First step: il libro mi è stato consigliato e mai consiglio posso dire essere stato più gradito, esattamente trenta nanosecondi dopo aver chiuso l’ultima pagina. Second: a volte per capire le cose, per provare ad entrare in una dimensione diversa delle prospettive, non c’è niente di meglio di una storia. Che lo sai che è una storia, ma che è così ben raccontata e verosimilmente calata nella realtà, che alla fine diventa solo un mezzo al servizio di un messaggio.
E qui, ladies and gentlemen, il messaggio è potentissimo. Quel genere di sconvolgimento sinaptico che ti manda in cortocircuito i pensieri, perché con le parole ti fa calare in una realtà completamente diversa, vissuta da chi ha una pelle che non è quella del tuo pantone-color, e in un batter d’occhio ti ritrovi coinvolto in una vicenda che ti si piazza lì sulla bocca dello stomaco. E ci rimane, e so già che ci rimarrà per qualche giorno.
Angie Thomas dà vita a Starr Carter, una sedicenne afroamericana che vive nel “ghetto” immaginario di Garden Heights ed è divisa fra una vita immersa nel cuore e nelle vicende della sua comunità e una che la vede frequentare una scuola privata “da bianchi”, dove è un’altra persona. Starr vive le contraddizioni e i problemi di una normalissima adolescente, ma si trova sulle spalle due fardelli importanti, di quelli che, per capirci, come minimo ti garantiscono un abbonamento lifetime a Amazon-strizzacervelli-prime. Assiste alla morte, per mano di una gang, di una sua amica d’infanzia e poi, in perfetto stile “American Police”, a quella di un suo caro amico, con cui si trova in macchina e che ad un fermo della polizia fa cose che assolutamente non si dovrebbero mai fare, tipo chiedere “perché mi state fermando?” e non rimanere perfettamente immobile mentre ti dicono “hai un fanale rotto”. Tutte quel genere di cose tremende che negli USA se sei afroamericano valgono minimo tre buchi di pallottola in pancia. To-serve-and-protect. Hashtag #ciaone.

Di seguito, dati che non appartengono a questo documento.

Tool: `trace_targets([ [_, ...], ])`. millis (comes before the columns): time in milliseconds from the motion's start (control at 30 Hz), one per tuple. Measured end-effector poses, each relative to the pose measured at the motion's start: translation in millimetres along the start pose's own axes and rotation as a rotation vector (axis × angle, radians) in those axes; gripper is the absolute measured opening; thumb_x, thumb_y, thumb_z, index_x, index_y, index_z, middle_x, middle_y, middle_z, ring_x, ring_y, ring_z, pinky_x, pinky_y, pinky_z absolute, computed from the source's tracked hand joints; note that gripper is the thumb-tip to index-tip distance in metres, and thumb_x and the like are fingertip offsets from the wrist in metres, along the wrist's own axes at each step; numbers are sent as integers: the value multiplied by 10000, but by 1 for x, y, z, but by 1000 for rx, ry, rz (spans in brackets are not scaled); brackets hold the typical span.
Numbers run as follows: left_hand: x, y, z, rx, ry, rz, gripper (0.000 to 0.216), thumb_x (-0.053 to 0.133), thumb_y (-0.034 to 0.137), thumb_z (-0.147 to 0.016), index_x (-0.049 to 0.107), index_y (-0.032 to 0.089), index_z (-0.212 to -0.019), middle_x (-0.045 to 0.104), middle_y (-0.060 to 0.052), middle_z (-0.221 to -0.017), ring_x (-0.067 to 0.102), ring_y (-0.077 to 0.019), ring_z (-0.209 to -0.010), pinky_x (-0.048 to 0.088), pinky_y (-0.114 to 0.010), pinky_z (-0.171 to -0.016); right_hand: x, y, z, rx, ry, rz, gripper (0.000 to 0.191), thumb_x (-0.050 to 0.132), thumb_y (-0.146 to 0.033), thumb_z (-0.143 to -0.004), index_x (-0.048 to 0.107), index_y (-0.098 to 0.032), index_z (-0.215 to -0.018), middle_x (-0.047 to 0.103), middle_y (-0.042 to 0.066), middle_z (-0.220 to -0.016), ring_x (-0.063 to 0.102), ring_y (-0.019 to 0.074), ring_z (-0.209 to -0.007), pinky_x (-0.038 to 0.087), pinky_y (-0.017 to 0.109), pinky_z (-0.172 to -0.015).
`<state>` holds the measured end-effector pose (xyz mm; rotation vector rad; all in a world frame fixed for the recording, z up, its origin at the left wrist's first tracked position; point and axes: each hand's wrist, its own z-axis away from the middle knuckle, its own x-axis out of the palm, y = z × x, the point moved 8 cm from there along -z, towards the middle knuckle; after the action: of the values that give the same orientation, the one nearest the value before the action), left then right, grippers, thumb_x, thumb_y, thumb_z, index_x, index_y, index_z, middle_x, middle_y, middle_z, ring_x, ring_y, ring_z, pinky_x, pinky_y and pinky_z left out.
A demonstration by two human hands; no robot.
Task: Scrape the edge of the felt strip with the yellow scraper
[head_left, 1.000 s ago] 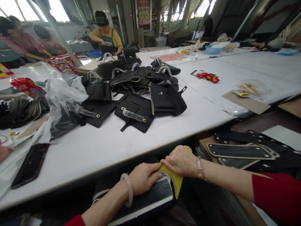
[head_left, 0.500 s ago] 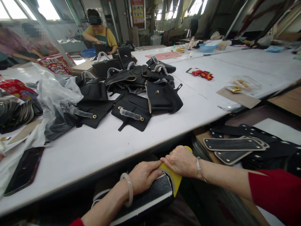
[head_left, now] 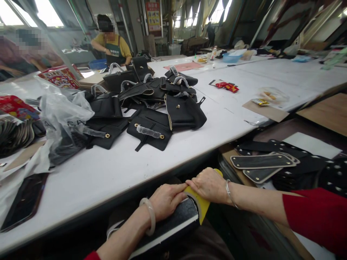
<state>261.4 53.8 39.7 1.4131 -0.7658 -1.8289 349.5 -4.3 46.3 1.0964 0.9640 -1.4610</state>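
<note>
Low in front of me, below the table edge, lies a long black panel point(head_left: 185, 212) with a white strip along its side. My left hand point(head_left: 166, 202) rests across its top and grips it, fingers close together near its far end. A yellow piece with a curved edge point(head_left: 204, 208) sits against that end. My right hand point(head_left: 208, 185) is closed around the yellow piece, its fingers meeting the fingertips of my left hand. What lies under both palms is hidden.
Black handbags point(head_left: 185, 112) with wrapped handles are heaped on the white table point(head_left: 116, 173). A phone point(head_left: 24, 202) and a plastic bag point(head_left: 63, 115) lie left. Black studded strips point(head_left: 261, 161) are stacked at right. A co-worker point(head_left: 112, 43) sits across the table.
The view has shifted slightly, so the table and bags appear a little to the left. Both hands keep their hold on the black panel and the yellow piece.
</note>
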Motion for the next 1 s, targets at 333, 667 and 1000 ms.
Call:
trace_targets([
  [333, 3, -4, 0, 18, 7, 14, 341, 393, 408, -987, 670, 260, -1118, 709, -18, -964, 641, -202, -890, 438, -261, -808, 11, -8, 13, 115, -4, -29, 590, 214, -359, -1025, 727, -175, -798, 748, 118, -750, 716, 246, -688, 400, 316, -567],
  [667, 4, -21, -10, -110, -59, 199, 478, 388, 469, -960, 757, 166, -986, 703, 4, -774, 607, -170, -736, 457, -255, -703, 5, -26, 23, 138, 0, -30, 613, 188, -342, -1028, 724, -175, -782, 750, 118, -740, 719, 243, -673, 385, 292, -549],
  [1000, 8, -39, -17, -156, -57, 397, 413, 586, 414, -844, 720, 163, -1144, 718, -35, -1158, 644, -222, -1043, 474, -284, -917, 43, -7, 60, 225, 32, -584, 652, 140, -489, -1001, 579, -191, -622, 640, 72, -597, 586, 188, -557, 302, 307, -535],
])
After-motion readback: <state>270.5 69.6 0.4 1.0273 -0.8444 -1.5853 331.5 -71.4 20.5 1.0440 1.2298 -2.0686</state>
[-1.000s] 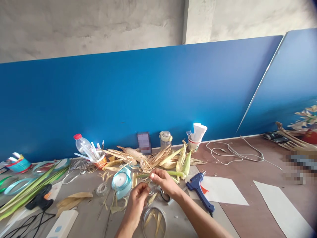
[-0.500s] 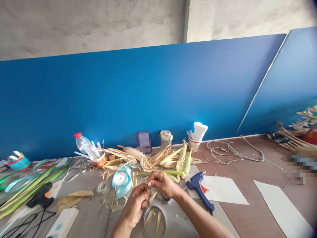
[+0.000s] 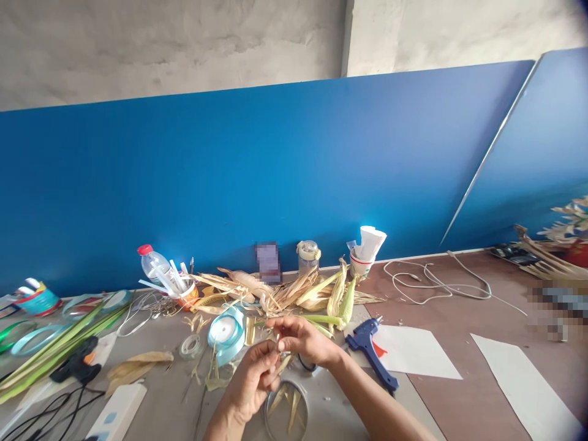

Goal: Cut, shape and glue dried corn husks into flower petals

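Above the grey tabletop my left hand (image 3: 252, 376) and my right hand (image 3: 305, 343) meet at the fingertips. My left thumb and fingers pinch something too small to make out. My right thumb presses close to that pinch, its index finger stretched out to the left; a tiny pale bit shows between them. Directly below is a round clear container (image 3: 266, 416) with dry husk strips (image 3: 294, 410) in it. By my right wrist lies a black loop-shaped handle (image 3: 307, 366), partly hidden. Behind my hands is a pile of dried corn husks (image 3: 294, 295).
A blue glue gun (image 3: 374, 355) rests on white paper (image 3: 422, 352) at right. Left of my hands are a light-blue ribbon roll (image 3: 225, 331), clear tape (image 3: 190, 346), a power strip (image 3: 117, 413) and a black glue gun (image 3: 76, 365). A blue partition (image 3: 275, 171) stands behind.
My right index finger has straightened and lifted away from the thumb, reaching left. My left hand keeps its pinch in nearly the same place. The things on the table have not moved.
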Tool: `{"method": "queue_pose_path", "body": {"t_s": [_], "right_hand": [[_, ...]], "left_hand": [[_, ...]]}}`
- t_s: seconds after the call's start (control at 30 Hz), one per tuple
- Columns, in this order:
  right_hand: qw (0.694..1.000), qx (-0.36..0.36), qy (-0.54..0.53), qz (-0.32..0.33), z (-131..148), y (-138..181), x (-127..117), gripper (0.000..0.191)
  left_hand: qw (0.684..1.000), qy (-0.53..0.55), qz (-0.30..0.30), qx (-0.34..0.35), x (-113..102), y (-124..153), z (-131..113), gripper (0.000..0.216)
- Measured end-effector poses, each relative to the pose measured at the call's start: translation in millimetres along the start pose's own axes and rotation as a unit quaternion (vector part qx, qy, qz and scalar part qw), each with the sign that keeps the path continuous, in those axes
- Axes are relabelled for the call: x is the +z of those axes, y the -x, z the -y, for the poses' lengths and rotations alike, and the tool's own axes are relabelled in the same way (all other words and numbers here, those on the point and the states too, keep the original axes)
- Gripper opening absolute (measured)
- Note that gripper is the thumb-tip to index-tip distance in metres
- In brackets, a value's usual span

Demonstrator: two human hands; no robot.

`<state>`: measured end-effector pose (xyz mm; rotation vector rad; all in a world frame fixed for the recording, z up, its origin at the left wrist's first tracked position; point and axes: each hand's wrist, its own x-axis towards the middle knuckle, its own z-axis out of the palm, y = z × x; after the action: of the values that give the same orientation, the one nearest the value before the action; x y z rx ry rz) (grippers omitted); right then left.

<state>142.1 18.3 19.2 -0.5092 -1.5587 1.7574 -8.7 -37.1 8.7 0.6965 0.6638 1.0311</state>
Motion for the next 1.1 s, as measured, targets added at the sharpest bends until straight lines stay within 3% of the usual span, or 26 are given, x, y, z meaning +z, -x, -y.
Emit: {"method": "queue_pose_path", "body": {"t_s": [0.07,0.17,0.37,0.57,0.77,0.83,0.97,1.1], "right_hand": [[0.999,0.009,-0.027,0.032,-0.2,0.7,-1.1,0.037],[0.999,-0.007,-0.040,0.030,-0.9,1.1,-1.1,0.026],[0.997,-0.032,-0.016,0.075,7.2,2.6,1.9,0.028],[0.994,-0.058,0.097,-0.006,6.9,0.8,5.5,0.027],[0.967,-0.087,0.224,-0.088,-1.3,-1.9,7.0,0.026],[0.953,-0.094,0.261,-0.124,-1.4,-2.6,10.0,0.024],[0.925,-0.102,0.302,-0.206,-3.3,-4.5,15.8,0.029],[0.945,-0.091,0.250,-0.188,-11.1,-7.1,13.7,0.038]], "left_hand": [[0.999,0.023,0.011,-0.020,-1.8,0.6,-0.6,0.017],[0.999,0.044,0.013,-0.027,-3.6,1.6,-1.2,0.017],[0.997,0.039,0.039,-0.050,-6.4,3.4,-1.7,0.021],[0.998,0.017,0.022,-0.050,0.0,4.5,-4.5,0.021],[0.995,-0.080,-0.060,0.024,2.2,-1.3,-0.8,0.023],[0.977,-0.168,-0.110,0.078,1.6,-3.4,1.4,0.024],[0.893,-0.359,-0.185,0.198,3.0,-3.5,4.5,0.018],[0.856,-0.416,-0.199,0.236,5.1,-0.9,4.9,0.016]]}}
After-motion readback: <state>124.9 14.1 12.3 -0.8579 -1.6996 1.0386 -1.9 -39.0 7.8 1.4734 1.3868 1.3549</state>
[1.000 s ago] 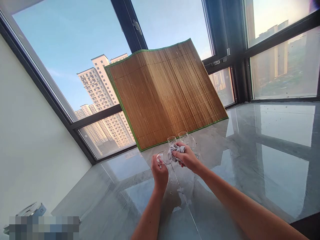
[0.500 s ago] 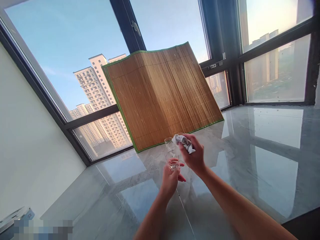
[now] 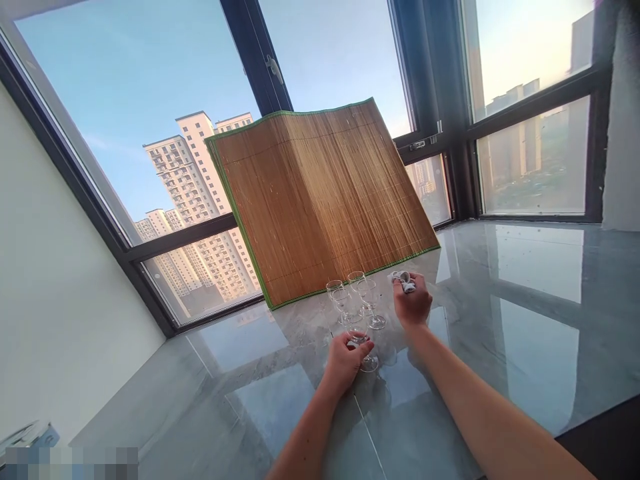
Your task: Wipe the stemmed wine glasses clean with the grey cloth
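Note:
My left hand (image 3: pixel 346 353) is closed round a small clear stemmed glass (image 3: pixel 364 352) whose foot rests on the glossy marble counter (image 3: pixel 500 333). Just beyond it stand three more stemmed glasses (image 3: pixel 355 300) in a tight group. My right hand (image 3: pixel 413 303) is to their right, a little above the counter, fingers closed on a crumpled grey-white cloth (image 3: pixel 404 281).
A bamboo mat with green edging (image 3: pixel 320 193) leans against the window behind the glasses. Dark window frames (image 3: pixel 435 120) run along the counter's far edges. A white wall (image 3: pixel 60 300) bounds the left side, with a metal object (image 3: pixel 25 437) at the lower left.
My left hand has lowered the glass from mid-air onto the counter. My right hand has pulled the cloth away from the glass and moved right.

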The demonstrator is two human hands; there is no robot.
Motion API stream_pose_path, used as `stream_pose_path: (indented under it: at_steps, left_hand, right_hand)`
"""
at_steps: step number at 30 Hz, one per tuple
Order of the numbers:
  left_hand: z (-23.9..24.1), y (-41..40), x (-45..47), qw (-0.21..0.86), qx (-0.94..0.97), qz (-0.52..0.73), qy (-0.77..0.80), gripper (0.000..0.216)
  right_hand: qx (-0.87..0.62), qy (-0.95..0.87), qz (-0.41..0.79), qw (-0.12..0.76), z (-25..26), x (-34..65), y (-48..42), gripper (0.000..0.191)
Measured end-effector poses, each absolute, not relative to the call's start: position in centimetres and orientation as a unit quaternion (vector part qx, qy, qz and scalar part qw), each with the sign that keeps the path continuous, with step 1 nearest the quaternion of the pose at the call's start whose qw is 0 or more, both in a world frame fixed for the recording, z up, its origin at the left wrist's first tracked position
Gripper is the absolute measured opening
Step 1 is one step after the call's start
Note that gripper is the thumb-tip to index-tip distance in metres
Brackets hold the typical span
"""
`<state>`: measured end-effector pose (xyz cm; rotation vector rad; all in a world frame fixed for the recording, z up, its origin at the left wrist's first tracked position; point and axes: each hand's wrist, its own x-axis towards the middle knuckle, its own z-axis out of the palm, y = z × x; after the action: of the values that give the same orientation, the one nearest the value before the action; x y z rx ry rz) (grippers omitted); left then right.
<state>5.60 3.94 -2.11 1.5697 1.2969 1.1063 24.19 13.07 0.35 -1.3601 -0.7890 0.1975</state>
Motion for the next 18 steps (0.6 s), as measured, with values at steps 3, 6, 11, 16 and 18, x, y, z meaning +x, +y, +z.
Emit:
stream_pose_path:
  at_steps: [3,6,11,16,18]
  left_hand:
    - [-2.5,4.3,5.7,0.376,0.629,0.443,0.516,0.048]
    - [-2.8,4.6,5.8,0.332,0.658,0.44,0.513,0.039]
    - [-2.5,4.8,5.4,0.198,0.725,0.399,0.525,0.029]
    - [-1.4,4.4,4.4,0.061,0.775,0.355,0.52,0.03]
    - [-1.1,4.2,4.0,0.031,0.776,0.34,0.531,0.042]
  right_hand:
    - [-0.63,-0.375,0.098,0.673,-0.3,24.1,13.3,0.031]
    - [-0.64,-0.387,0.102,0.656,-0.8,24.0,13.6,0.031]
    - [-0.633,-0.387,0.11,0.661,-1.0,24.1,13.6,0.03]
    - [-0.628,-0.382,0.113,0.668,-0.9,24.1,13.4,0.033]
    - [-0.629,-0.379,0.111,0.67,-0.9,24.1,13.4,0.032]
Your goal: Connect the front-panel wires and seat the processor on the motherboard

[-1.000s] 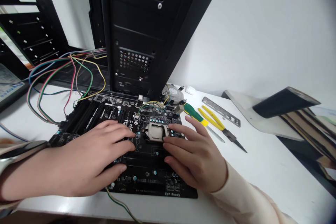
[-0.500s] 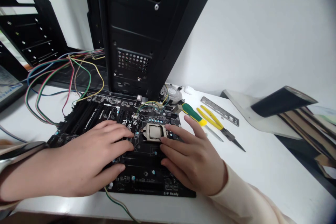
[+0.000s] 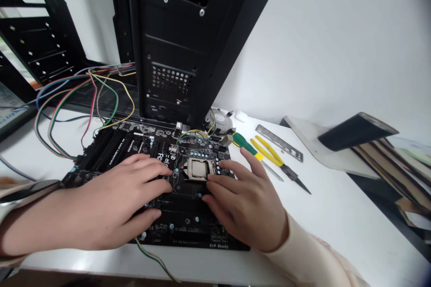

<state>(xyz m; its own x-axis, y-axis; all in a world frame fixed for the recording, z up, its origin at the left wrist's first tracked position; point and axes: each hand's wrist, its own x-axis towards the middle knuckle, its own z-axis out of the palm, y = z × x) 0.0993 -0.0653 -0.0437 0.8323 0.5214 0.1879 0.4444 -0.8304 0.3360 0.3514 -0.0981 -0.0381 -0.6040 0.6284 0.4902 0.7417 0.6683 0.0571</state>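
Note:
A black motherboard (image 3: pixel 188 206) lies flat on the white table. Near its right side is the CPU socket (image 3: pixel 199 169), a metal frame around a silvery square processor. My left hand (image 3: pixel 128 199) rests across the board left of the socket, fingers stretched and apart, holding nothing. At the socket's right edge is my right hand (image 3: pixel 244 197). Its fingers are bent, with one or two tips at the frame's lower right corner and the index finger raised. What lies under those fingertips is hidden.
A black computer case (image 3: pixel 175 45) stands right behind the board. Thin coloured wires (image 3: pixel 60 112) loop at left. Behind the right hand lie a round cooler (image 3: pixel 220 121), a green-yellow screwdriver (image 3: pixel 247 145), yellow-handled pliers (image 3: pixel 272 154) and a metal I/O shield (image 3: pixel 279 142). Stacked folders (image 3: pixel 393 170) stand far right.
My right hand's fingers have shifted slightly: the index is raised and another fingertip has drawn off the socket's upper right corner. My left hand stays put. The view has turned slightly.

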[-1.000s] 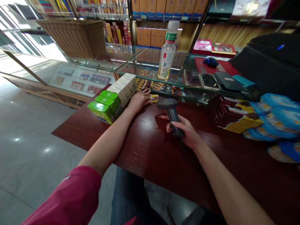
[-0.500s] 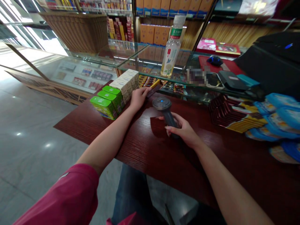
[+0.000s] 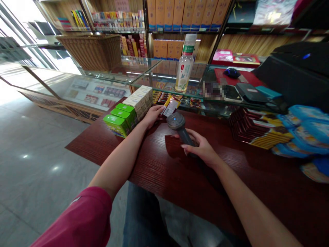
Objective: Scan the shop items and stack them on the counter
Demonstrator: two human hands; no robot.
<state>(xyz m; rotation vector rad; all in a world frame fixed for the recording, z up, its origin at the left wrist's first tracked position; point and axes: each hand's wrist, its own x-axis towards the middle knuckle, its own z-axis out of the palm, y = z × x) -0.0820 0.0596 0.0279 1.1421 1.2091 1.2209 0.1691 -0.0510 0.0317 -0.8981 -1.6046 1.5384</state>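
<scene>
My left hand (image 3: 153, 115) is closed on the near left edge of a small yellow and brown packet (image 3: 170, 106), whose pale printed side with a barcode faces up toward me. Wrapped round the handle of a grey barcode scanner (image 3: 182, 127) is my right hand (image 3: 199, 145). The scanner's head, with a small blue light on it, is just in front of the packet. Left of my left hand stand several green boxes (image 3: 118, 120) in a row, and behind them a row of cream cartons (image 3: 140, 99).
A drink bottle (image 3: 184, 67) stands on the glass counter (image 3: 154, 77). Stacked brown and yellow packets (image 3: 257, 128) and blue packages (image 3: 305, 127) lie to the right on the dark wooden table (image 3: 154, 164). A wicker basket (image 3: 95, 51), a mouse (image 3: 231, 72) and a phone (image 3: 232, 93) are farther back.
My left hand has turned the packet so its barcode side shows. The right hand still holds the scanner nearly in place. The view has tilted up a little.
</scene>
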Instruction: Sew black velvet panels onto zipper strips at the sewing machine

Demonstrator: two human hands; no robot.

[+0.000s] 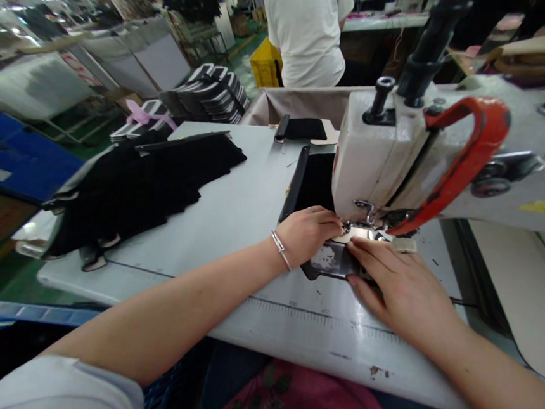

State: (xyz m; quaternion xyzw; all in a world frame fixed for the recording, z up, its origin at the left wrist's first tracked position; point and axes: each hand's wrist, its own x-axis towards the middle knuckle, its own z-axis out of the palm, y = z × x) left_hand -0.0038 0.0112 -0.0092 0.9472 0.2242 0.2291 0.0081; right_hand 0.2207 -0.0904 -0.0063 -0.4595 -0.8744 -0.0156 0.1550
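Note:
A sewing machine with an orange-red guard stands over the work. Beneath its presser foot lies the cream edge of a piece; a black fabric part with a dark strip extends behind my left hand, possibly the same piece. My left hand, wearing a bracelet, has its fingers closed together at the piece, just left of the foot; the fingertips are partly hidden. Stretched nearly flat, my right hand rests its fingertips at the cream edge, beside the metal plate.
Overlapping black pieces cover the table's left side. Another black-and-cream piece lies at the back edge. A ruler scale runs along the front of the white table. Beyond stands a person in a white shirt.

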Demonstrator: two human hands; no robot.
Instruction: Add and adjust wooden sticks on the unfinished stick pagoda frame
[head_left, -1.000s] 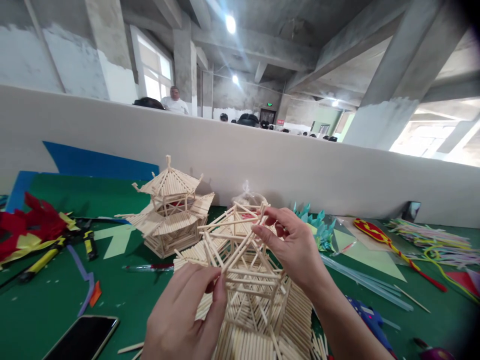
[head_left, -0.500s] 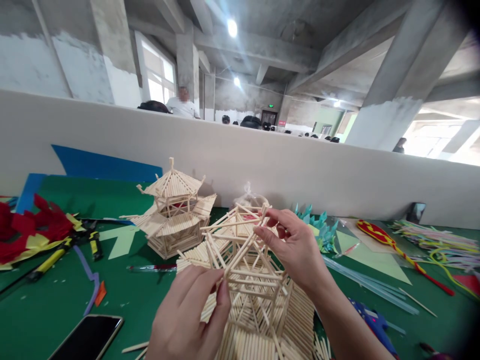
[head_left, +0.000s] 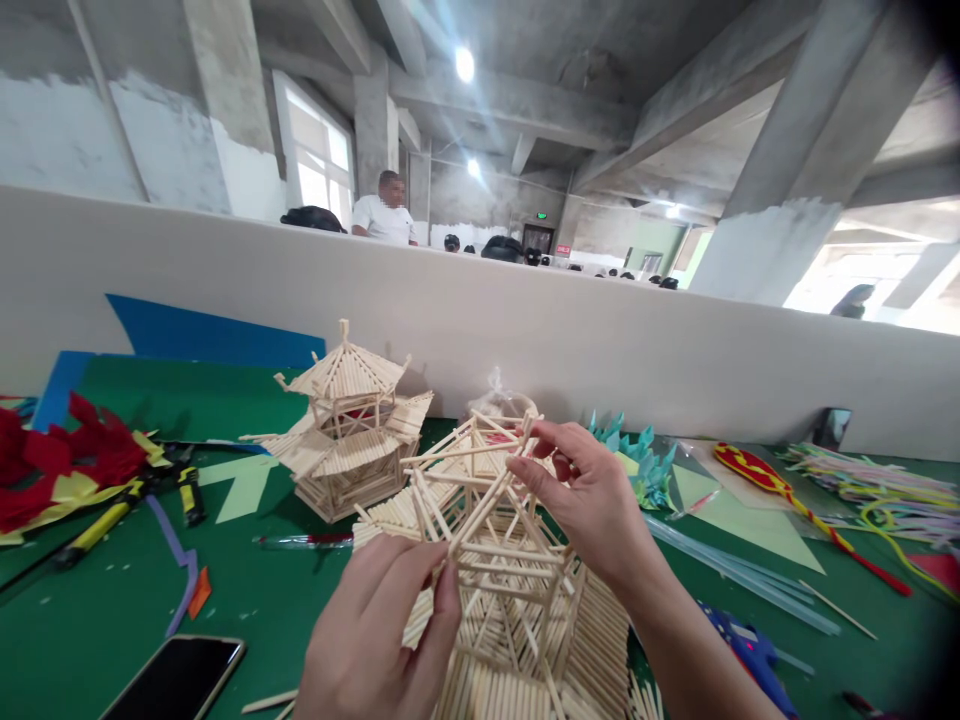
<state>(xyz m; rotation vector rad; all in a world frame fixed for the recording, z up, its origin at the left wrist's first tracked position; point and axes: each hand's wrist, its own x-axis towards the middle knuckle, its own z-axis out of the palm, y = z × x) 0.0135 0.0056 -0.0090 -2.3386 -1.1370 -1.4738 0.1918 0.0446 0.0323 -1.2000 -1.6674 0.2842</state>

Questo avviene subito, a inizio libro, quando ancora stai cercando di capire che tipo di storia ti attecchirà addosso. E la Thomas allora ti lancia subito così, de botto, questa cappa di ingiustizia viscerale che ti senti crescere sfogliando pagina dopo pagina. Perché se la morte di Khalil diventa il trigger degli eventi, questi eventi si inseriscono in un microcosmo sì finzionale ma perfettamente verosimile, che ti trascina per le orecchie nei meandri di un proto quartiere-nero ammeregano. In tutte quelle sfaccettature che partono dalle gang che si sfidano per il controllo dei territori, passano per i giovani che come prima prospettiva trovano sistematicamente prima sempre quella di una strada sbagliata piuttosto che di un’alternativa costruttiva e cercano di spiegare le radici e l’origine di quella rabbia che molte volte si è vista e si vede esplodere quando qualche poliziotto, solitamente bianco, decide di “servire e proteggere” in maniera, diciamo, creativa.
The Hate U Give è un libro bellissimo. Lo è non solo perché è scritto bene e in maniera coinvolgente, lo è perché getta un ponte verso chi, come me, non ha proprio i riferimenti socio culturali per poter capire certe cose. Perché mi è sempre stato sul cazzo pensare che per supportare e dimostrare di capire un qualcosa bastasse, basti, mettere la propria immagine di profilo social con un bel quadrotto “nero”. Perché essere afroamericano in un paese come gli USA è un qualcosa che solo un afroamericano può comprendere, può provare a raccontare e ha, sopratutto, il diritto di raccontarlo con le parole che meglio reputa opportune. In questo sento di dire un grossissimo grazie ad Angie Thomas, perché con una storia, con una finzione che purtroppo troppe volte diventa la replica di una cruda realtà di fatti di cronaca quotidiana, prova a darmi degli spunti per entrare in una dimensione che non posso conoscere e per quanto mi sforzi, viene difficile immaginare provenendo dalla realtà cui appartengo.
Il libro ovviamente lo consiglio fortissimo e fra parentesi, per essere l’esordio di una scrittrice, sticazzi che roba.